> Task prompt: Reproduce the entries from their first line up to and including the line with "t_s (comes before". Leave out everything after it.

*** Begin section ***

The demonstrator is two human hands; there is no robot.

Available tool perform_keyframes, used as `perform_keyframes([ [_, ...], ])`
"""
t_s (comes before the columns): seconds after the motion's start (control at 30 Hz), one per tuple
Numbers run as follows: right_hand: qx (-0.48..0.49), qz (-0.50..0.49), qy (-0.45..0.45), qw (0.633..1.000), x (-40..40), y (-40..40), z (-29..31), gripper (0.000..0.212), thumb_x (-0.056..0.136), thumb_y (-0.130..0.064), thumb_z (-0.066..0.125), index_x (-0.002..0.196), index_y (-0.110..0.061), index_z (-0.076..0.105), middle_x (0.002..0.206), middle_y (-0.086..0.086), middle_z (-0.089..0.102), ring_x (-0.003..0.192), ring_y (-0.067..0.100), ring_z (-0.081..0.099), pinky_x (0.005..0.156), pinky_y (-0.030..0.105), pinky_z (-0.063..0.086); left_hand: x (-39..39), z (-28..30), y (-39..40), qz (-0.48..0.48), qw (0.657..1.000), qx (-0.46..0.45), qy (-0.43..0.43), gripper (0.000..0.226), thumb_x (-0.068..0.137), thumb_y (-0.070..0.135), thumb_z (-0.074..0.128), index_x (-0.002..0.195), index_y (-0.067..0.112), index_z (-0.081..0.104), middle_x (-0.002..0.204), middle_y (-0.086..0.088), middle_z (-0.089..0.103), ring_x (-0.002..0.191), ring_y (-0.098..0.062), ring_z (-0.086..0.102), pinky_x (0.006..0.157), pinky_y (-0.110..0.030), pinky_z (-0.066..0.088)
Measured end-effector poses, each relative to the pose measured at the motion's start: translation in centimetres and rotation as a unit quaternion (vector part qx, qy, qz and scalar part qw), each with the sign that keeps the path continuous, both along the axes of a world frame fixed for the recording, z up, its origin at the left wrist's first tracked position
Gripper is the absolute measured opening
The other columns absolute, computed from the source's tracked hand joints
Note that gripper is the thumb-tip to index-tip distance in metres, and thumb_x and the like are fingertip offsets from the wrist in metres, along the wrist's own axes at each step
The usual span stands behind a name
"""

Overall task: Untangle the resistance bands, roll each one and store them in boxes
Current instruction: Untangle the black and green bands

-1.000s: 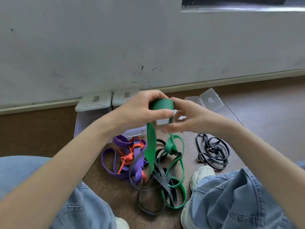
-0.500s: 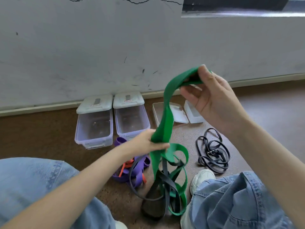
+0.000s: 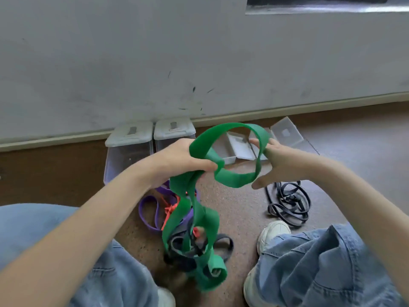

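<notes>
Brown floor (image 3: 239, 209), grey wall.
Left hand (image 3: 177, 160) grips green band (image 3: 232, 180); loop lies sideways over open-fingered right hand (image 3: 281, 162), tail hanging.

Grey wall (image 3: 155, 52) filled the upper half – scuffed, with dark marks near its lower middle. A dark recess with a pale ledge (image 3: 321, 6) sat at top right. Pale baseboard (image 3: 287, 110) ran along the wall's foot, meeting the brown speckled floor (image 3: 243, 207). Blue jeans (image 3: 321, 262) covered both bent legs at the lower corners – left knee at the left edge, right leg lower right. A white sneaker (image 3: 273, 232) rested on the floor beside the right leg; another white shoe toe (image 3: 164, 298) showed at the bottom edge, mostly cut off.
</notes>
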State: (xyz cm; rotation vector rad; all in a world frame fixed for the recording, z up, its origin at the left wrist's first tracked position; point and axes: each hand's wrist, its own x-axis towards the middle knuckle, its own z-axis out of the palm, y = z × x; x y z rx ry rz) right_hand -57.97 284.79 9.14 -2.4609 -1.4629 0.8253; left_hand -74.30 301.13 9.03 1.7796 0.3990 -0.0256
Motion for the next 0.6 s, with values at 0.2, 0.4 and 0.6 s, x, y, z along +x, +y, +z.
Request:
perform_keyframes([
  [0.2,0.213,-0.070,0.214,0.951,-0.3,0.3,2.2,0.056,0.052,-0.040,0.079,0.104,-0.036,0.059,0.093,-0.016,0.068,0.088,0.004,0.063,0.078,0.023,0.052,0.6,-0.8,0.9,-0.004,0.997,0.056,0.051,0.022,0.076,0.014,0.075,0.065,0.019,0.058,0.054,0.008,0.060,0.045,-0.002,0.055,0.043,-0.009,0.040],
  [0.4,0.218,-0.102,0.077,0.968,-0.2,1.2,0.8,0.080,0.063,-0.024,0.084,0.132,-0.025,0.042,0.124,0.002,0.054,0.105,0.018,0.056,0.091,0.035,0.050,0.7,-3.3,2.0,-0.014,0.958,0.195,0.209,0.035,0.074,0.030,0.077,0.097,0.014,0.056,0.092,-0.002,0.061,0.081,-0.016,0.060,0.064,-0.025,0.046],
  [0.6,-0.056,0.021,-0.073,0.996,0.7,0.5,-1.1,0.112,0.064,-0.047,0.079,0.148,-0.023,0.010,0.145,0.005,0.028,0.130,0.023,0.033,0.107,0.036,0.031,0.7,-3.5,2.6,-0.037,0.953,0.208,0.218,0.026,0.074,0.019,0.076,0.091,0.014,0.057,0.091,-0.006,0.065,0.082,-0.024,0.065,0.073,-0.037,0.053],
])
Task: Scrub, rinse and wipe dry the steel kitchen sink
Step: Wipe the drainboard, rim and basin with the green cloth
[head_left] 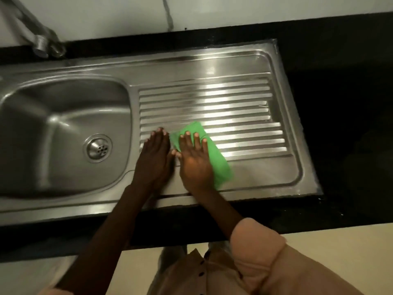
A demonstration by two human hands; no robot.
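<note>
Tap blurred, cut off at top left. Sink cut by left edge. Right hand flat on green cloth, fingers straight and spread, hiding part of it, near front of ribbed drainboard. Left hand flat beside it, fingers straight. Ribs beyond lie bare; black table to the right.

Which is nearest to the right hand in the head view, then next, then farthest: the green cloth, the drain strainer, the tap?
1. Green cloth: directly under the right hand, on the ribbed drainboard.
2. Drain strainer: to the left, at the bottom of the basin, beyond the left hand.
3. Tap: far upper left, behind the basin.
</note>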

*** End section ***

> Response:
The demonstrator is two human hands; there is no robot.

Available tool perform_keyframes, used as `perform_keyframes([ [_, ...], ])`
"""
t_s (comes before the columns): seconds after the motion's start (control at 30 Hz), one per tuple

This answer has now been given in full.